Explore Hypothesis Tests, Two Pop., Diff Proportions


The script below provides a way to
  1. Create two populations of values with given proportions of specified characteristics. With some care and attention the proportion of one or more of the characteristics can be made identical or not.
  2. Specify a particular characteristic.
  3. Specify the size of the samples to be taken from the two populations.
  4. Specify the significance level to use for a hypothesis test that the proportions of the specified characteristics are equal, i.e., that the difference of the proportions is zero.
  5. Specify the number of times to take such samples.
  6. Perform the sampling and, for each sample, run the hypothesis test, based on the proportions of the desired characteristic in the two samples, that the difference of the population proportions is 0 vs. the alternative that the difference is not zero.
  7. Keep track of the number of times that the null hypothesis is rejected or is not rejected.
  8. Report that count.
If we start with the two populations having the same proportion for a specific characteristic then by asking for a significant number of samples, say 10,000, we can see that we really do make a Type I error, reject H0 when it is true, at about the level of significance. On the other hand, if we start with the two populations having different proportions for a characteristic then by asking for a significant number of samples, say 10,000, we can see how often we are making a Type II error, not rejecting H0 when it is false. This we can explore as we change just how different the proportions are and/or just how big we make our samples.

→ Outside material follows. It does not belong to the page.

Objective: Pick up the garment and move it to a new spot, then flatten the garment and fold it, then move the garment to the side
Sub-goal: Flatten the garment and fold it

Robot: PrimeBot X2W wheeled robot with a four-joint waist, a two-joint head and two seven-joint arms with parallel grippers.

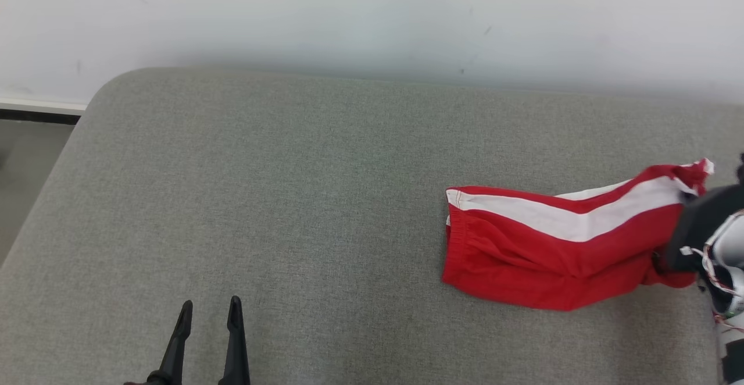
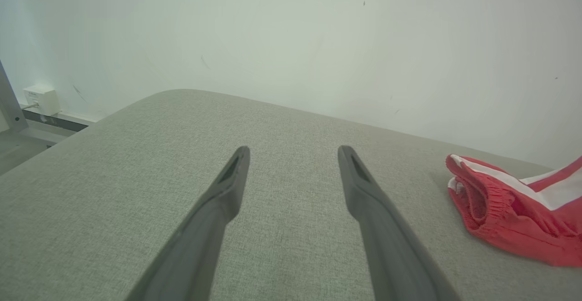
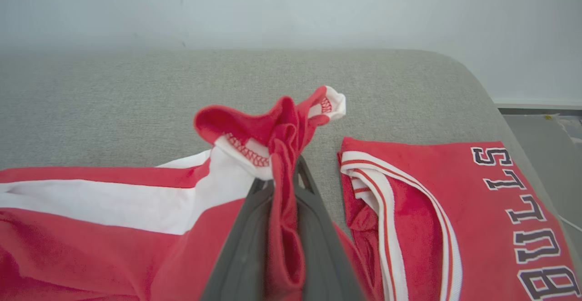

In the folder containing the function scripts for this course create a new directory, copy the model.R file to that directory, rename the file in the new directory, double click on the file to open Rstudio. Then copy all of the text below the line and paste it into your Rstudio editor pane. Then, you can highlight the entire script and run it to use the default values. After that you can go back and change parameters and run the script again to explore the consequences of those changes.
  
# Look at doing a hypothesis test that the difference in the
# the proportion of a specific characteristic in two populations
# is zero against the alternative hypothesis that the 
# proportion is not the same.

#   First create the two populations

#   We will specify the relative frequency of the characteristics
#   in each of the two populations

rel_freq_1 <- c( 11, 25, 7, 19, 13 )
rel_freq_2 <- c( 16, 14, 16, 19, 10 )
#     These happen to have the same total but that is not
#     necessary.  However, for this set of values 
#     it will mean that characteristic 4
#     will have the same proportion in the two populations.

#   Set a target  size for the populations
target_size <- 1000
#     Then we will make the populations be the smallest multiple of
#     the required size of the two relative frequencies that
#     is greater than the target size

sum_1 <- sum( rel_freq_1 )
mult_factor_1 <-trunc(target_size/sum_1)+1
num_factor_1 <- length(rel_freq_1)
pop_1 <- rep( (1:num_factor_1), rel_freq_1*mult_factor_1 )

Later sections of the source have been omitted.